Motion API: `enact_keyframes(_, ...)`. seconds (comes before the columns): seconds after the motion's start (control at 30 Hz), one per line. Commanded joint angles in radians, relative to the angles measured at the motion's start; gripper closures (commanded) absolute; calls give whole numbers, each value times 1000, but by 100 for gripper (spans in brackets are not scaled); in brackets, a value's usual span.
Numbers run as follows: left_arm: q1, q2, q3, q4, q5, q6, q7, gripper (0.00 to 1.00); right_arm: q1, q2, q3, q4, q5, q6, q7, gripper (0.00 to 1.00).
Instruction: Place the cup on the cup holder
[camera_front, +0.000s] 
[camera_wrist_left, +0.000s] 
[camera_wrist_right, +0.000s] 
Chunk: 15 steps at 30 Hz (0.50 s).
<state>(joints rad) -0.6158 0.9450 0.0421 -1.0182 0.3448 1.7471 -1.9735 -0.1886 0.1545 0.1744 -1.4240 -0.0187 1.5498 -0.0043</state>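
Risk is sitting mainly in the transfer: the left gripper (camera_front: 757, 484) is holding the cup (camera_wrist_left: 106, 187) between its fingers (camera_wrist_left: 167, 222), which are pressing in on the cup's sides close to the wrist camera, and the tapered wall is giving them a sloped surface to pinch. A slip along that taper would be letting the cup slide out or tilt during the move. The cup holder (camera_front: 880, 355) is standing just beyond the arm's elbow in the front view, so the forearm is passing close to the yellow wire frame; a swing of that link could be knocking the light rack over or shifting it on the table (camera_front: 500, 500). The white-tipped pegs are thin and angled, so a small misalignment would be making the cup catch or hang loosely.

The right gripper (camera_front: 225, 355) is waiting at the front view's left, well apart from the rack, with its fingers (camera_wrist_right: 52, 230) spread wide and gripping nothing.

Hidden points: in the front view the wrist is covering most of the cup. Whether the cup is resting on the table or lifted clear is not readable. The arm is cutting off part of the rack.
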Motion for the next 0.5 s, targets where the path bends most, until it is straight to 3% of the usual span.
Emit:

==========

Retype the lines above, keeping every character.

Motion API: `enact_keyframes(_, ...)`. seconds (comes before the columns): seconds after the motion's start (control at 30 Hz), one per line. Commanded joint angles in radians, relative to the angles measured at the motion's start; gripper closures (commanded) absolute; calls give whole numbers, each value times 1000, but by 100 for gripper (spans in brackets are not scaled); in brackets, a value's usual span.
Numbers run as follows: left_arm: q1, q2, q3, q4, q5, q6, q7, gripper (0.00 to 1.00); right_arm: q1, q2, q3, q4, q5, q6, q7, gripper (0.00 to 1.00).
Instruction: Place the cup on the cup holder
[camera_front, +0.000s] 
[camera_wrist_left, +0.000s] 
[camera_wrist_right, +0.000s] 
Chunk: 15 steps at 30 Hz (0.50 s).
<state>(joints rad) -0.6158 0.9450 0.0421 -1.0182 0.3448 1.7471 -1.9735 -0.1886 0.1545 0.1744 -1.4240 -0.0187 1.5498 -0.0043</state>
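Risk is sitting mainly in the transfer: the left gripper (camera_front: 757, 484) is holding the cup (camera_wrist_left: 106, 187) between its fingers (camera_wrist_left: 167, 222), which are pressing in on the cup's sides close to the wrist camera, and the tapered wall is giving them a sloped surface to pinch. A slip along that taper would be letting the cup slide out or tilt during the move. The cup holder (camera_front: 880, 355) is standing just beyond the arm's elbow in the front view, so the forearm is passing close to the yellow wire frame; a swing of that link could be knocking the light rack over or shifting it on the table (camera_front: 500, 500). The white-tipped pegs are thin and angled, so a small misalignment would be making the cup catch or hang loosely.

The right gripper (camera_front: 225, 355) is waiting at the front view's left, well apart from the rack, with its fingers (camera_wrist_right: 52, 230) spread wide and gripping nothing.

Hidden points: in the front view the wrist is covering most of the cup. Whether the cup is resting on the table or lifted clear is not readable. The arm is cutting off part of the rack.
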Motion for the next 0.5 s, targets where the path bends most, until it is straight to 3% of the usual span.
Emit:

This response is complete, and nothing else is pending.